A atividade faz parte do projeto ‘Sextas Negras’, do equipamento social que é vinculado à Secretaria de Promoção da Igualdade Racial do Estado (Sepromi) e está localizado na Av. 7 de Setembro, em Salvador. “Não deveria faltar tanta informação sobre o continente pela proximidade e ligação que tem com a Bahia. Ainda falam da África como se fosse distante ou um país, sendo que é o terceiro maior continente do mundo e onde a civilização começou”, disse o representante da embaixada da Nigéria, Misbah Akanni.
Apesar da existência da Lei Federal 10.639/2003, que torna obrigatória a inserção de temas ligados à cultura afro-brasileira nas propostas pedagógicas, ainda é preciso desenvolver outras iniciativas que garantam a sua implementação, segundo o coordenador do Centro de Referência, Walmir França. O gestor apontou ainda a importância de voos diretos de Salvador com destino aos países africanos, no “intuito de facilitar o intercâmbio e estreitar as relações, que é um dos objetivos deste evento”.
Para a mestranda em estudos africanos da Universidade Federal da Bahia (UFBA), Lorena Marques, o encontro foi “enriquecedor, porque é uma oportunidade de conhecermos sobre o continente africano no contexto da globalização”. Já a representante da Coordenação Nacional de Entidades Negras (Conen), Jussara Santana, disse que “esse tipo de evento é bom para que possamos nos afirmar, a cada dia, enquanto afrodescendentes e permanecermos ligados com a África, que é a nossa mãe”.
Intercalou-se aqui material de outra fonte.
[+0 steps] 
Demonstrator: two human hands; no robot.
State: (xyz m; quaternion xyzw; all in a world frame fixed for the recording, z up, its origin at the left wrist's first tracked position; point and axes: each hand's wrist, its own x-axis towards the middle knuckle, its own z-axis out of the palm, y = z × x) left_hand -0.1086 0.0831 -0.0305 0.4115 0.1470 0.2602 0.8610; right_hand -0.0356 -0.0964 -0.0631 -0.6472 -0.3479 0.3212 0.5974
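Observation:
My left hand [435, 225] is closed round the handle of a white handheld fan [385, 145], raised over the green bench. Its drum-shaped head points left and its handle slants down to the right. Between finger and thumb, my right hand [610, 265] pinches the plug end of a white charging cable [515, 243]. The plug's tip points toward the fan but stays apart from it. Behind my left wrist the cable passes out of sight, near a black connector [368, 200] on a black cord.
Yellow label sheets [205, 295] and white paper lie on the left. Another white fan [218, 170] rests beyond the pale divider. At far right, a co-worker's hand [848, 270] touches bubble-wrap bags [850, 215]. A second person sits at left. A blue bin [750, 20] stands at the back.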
Também participaram do seminário o coordenador de Promoção da Igualdade Racial da pasta, Sérgio São Bernardo, o mestrando em Cultura e Sociedade, Aaulai Baldé, de Guiné-Bissau, o doutor em Ciências Sociais, Detoubab Ndiayi, do Senegal, e o diretor geral da Casa de Angola na Bahia, Camilo Afonso.
União Africana
A UA foi criada em 2002, em substituição à antiga Organização da Unidade Africana, que “cumpriu seu papel de garantir a libertação do continente”, explicou Camilo Afonso. Os principais desafios da União Africana, segundo ele, são a integração econômica, as novas tecnologias e a solução dos conflitos étnicos.
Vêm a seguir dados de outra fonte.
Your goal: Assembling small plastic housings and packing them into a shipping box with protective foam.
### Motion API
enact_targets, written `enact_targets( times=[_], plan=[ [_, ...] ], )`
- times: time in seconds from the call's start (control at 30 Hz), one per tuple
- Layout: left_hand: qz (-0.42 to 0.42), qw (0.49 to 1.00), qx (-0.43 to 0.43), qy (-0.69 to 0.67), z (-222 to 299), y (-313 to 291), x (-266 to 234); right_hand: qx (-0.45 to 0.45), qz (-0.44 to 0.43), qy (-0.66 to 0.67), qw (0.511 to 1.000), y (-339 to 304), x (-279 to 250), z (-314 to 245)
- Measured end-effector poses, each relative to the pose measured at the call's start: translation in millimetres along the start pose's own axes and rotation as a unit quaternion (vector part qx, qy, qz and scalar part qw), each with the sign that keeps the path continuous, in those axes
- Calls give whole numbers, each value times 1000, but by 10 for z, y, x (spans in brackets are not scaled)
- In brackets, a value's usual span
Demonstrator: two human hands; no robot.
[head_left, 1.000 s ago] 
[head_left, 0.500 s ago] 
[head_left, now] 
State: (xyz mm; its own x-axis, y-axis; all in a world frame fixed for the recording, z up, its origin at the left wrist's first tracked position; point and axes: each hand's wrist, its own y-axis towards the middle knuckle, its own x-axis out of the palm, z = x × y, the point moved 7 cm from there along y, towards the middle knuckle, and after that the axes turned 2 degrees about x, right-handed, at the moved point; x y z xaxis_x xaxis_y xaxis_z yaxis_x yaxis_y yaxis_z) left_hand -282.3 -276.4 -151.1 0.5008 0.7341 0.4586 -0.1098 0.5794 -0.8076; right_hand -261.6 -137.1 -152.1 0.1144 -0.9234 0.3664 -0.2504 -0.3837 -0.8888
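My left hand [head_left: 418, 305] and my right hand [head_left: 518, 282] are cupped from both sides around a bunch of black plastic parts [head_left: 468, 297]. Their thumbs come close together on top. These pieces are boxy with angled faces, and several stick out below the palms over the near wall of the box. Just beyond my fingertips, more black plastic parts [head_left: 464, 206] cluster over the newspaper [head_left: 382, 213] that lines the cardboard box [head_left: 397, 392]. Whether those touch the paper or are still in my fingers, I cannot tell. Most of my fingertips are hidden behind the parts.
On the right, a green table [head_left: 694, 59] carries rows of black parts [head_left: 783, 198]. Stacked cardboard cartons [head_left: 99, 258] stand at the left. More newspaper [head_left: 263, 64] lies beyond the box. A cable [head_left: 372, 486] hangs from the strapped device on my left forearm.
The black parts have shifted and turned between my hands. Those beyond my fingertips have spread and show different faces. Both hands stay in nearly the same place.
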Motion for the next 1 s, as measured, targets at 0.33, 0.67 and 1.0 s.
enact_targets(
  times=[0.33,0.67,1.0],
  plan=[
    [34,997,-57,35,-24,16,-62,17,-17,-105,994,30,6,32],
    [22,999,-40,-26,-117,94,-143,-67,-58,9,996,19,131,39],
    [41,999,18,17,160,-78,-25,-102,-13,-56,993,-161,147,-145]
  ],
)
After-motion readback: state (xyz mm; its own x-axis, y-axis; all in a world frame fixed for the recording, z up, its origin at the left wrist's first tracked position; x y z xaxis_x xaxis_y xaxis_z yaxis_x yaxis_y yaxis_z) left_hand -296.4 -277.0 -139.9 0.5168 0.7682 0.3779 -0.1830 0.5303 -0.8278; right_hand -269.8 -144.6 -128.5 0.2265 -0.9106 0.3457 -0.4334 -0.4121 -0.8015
O grupo está empenhado na promoção da democracia, dos direitos humanos e do desenvolvimento no continente africano, especialmente no aumento dos investimentos estrangeiros por meio da “Nova Parceria para o Desenvolvimento da África”, que tem privilegiado projetos onde o termo “parceria” se sobreponha ao de “assistência”.